■ ABOUT THIS EXERCISE ■
Both the line containing "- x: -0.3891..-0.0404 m" and the line containing "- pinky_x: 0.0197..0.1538" belong to the span. Output exactly that span from the listing below, and nothing outside it.
[COLLECTED MATERIAL — start]
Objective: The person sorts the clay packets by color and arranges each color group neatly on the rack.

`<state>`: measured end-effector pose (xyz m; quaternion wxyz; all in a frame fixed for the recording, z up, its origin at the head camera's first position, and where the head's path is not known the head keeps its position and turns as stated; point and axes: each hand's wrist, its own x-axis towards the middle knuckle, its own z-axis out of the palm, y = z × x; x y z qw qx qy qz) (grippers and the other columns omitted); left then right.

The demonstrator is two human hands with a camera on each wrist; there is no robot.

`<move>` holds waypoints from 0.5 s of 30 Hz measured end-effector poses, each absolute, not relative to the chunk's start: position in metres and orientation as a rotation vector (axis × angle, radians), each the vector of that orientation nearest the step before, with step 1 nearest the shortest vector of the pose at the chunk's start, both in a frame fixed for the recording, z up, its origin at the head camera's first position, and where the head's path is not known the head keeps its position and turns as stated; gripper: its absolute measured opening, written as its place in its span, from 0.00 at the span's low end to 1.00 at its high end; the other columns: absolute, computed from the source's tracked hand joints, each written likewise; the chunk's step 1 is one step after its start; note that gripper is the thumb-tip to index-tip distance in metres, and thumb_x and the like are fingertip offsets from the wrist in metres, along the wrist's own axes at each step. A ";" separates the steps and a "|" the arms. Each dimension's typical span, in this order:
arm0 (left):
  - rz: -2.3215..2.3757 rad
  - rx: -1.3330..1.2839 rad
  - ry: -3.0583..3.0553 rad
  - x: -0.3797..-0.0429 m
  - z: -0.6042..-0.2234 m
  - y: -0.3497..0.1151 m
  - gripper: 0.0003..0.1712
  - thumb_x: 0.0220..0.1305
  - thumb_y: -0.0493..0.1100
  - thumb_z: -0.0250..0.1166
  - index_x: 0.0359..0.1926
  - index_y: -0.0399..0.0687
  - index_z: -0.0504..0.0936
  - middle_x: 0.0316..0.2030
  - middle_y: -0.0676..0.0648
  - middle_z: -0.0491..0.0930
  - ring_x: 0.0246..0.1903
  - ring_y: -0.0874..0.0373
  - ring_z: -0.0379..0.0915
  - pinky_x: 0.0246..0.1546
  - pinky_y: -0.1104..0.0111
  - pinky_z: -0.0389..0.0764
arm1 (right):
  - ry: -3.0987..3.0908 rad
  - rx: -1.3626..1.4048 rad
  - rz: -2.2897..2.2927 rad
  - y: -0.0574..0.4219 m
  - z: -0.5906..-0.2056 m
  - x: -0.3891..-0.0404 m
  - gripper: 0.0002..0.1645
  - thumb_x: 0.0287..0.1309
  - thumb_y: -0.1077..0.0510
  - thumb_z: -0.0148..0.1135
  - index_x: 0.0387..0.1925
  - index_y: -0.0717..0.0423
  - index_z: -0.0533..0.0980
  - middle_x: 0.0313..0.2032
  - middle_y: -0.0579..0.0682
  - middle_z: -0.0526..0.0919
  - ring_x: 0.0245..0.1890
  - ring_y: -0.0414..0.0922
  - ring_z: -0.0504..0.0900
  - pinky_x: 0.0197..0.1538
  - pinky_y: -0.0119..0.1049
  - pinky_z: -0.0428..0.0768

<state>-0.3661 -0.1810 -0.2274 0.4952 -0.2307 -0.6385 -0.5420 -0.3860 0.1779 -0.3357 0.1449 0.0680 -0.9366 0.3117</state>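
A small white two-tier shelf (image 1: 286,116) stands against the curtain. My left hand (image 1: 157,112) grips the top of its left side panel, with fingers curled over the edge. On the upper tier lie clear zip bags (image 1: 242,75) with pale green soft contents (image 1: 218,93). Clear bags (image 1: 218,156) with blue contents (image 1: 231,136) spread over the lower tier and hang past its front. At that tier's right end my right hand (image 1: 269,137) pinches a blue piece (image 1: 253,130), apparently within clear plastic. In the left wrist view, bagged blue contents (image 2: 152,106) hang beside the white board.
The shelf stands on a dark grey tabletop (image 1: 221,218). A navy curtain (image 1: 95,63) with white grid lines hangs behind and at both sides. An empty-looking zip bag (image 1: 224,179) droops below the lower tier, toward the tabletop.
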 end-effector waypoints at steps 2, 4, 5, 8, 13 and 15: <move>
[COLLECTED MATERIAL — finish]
■ TASK RESPONSE ■
  - x: -0.3891..-0.0404 m
  - gripper: 0.0002..0.1645
  - thumb_x: 0.0287..0.1309
  - thumb_y: -0.1077..0.0510
  - thumb_z: -0.0148..0.1135
  - index_x: 0.0387..0.1925
  - index_y: -0.0717..0.0423
  - index_z: -0.0533..0.0980
  - middle_x: 0.0313..0.2032
  - middle_y: -0.0579..0.0682
  - middle_z: -0.0526..0.0919
  - ring_x: 0.0245..0.1890
  - ring_y: -0.0414..0.0922
  - ring_z: -0.0504..0.0900
  - pinky_x: 0.0197..0.1538

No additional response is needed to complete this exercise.